Diisobutyl carbinol did not elicit erythema in any of the mice at any of the dose levels and there was no significant effect on body weight gains.

 

Under the conditions of this study, a stimulation index (SI) of greater than 3.0 was not observed in mice treated with Diisobutyl carbinol. Therefore Diisobutyl carbinol was considered negative for dermal sensitization potential in the LLNA. Proper conduct of the LLNA was confirmed via a positive response with 25% HCA, a moderate contact sensitizer.

Endpoint conclusion

Endpoint conclusion:

no adverse effect observed (not sensitising)

Additional information:

DIBC was tested for skin sensitising potential in a standard guideline LLNA. The Stimulation Index did not reach a level of 3 at concentrations up to 100%. Therefore DIBC is not considered to be a skin sensitiser.

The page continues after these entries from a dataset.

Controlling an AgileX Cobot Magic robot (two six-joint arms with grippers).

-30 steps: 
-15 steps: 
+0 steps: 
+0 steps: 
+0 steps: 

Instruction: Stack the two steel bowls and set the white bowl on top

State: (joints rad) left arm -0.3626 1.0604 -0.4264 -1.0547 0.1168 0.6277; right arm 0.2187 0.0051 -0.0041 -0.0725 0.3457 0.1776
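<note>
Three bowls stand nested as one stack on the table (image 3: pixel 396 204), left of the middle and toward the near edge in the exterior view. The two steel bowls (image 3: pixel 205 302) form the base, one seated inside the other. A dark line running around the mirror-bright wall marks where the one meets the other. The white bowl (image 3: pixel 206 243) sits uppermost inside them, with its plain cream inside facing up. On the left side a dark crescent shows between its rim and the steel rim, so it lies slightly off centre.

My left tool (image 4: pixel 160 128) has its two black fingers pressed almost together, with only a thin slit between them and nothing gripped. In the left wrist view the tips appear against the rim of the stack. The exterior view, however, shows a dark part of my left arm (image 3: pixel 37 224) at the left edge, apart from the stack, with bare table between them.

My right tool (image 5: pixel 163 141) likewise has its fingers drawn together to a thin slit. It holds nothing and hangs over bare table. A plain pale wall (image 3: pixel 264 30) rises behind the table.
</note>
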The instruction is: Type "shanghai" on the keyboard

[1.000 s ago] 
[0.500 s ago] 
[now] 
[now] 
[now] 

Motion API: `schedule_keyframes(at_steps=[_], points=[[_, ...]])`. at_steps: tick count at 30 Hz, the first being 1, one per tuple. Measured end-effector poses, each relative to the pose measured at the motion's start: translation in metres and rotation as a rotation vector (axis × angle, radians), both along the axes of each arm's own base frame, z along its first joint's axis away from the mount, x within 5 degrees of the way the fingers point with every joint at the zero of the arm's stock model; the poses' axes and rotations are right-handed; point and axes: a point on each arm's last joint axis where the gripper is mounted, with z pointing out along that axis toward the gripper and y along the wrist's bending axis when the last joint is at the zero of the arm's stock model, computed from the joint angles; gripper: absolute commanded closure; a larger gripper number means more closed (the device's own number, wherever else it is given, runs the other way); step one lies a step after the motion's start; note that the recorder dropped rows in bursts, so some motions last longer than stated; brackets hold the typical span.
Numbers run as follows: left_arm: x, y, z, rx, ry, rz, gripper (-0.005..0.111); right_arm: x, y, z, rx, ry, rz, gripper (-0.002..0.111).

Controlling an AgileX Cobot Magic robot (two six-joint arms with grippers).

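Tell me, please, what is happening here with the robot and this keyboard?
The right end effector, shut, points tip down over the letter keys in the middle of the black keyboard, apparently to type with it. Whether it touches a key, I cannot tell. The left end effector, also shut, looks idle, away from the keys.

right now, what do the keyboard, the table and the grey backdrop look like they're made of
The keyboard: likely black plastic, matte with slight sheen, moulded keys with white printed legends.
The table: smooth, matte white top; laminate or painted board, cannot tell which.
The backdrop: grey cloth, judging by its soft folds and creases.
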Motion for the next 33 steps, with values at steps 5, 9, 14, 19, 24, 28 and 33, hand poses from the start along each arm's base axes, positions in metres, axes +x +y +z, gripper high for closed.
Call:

Reliability 1 mouse LLNA assay with DIBC

Respiratory sensitisation

Endpoint conclusion

Endpoint conclusion:

no adverse effect observed (not sensitising)

Additional information:

Given the absence of skin sensitising potential and genotoxicity it is concluded that DIBC would not be a respiratory sensitiser.

No data - expert judgement

Justification for classification or non-classification

DIBC does not need to be classified for skin sensitising potential.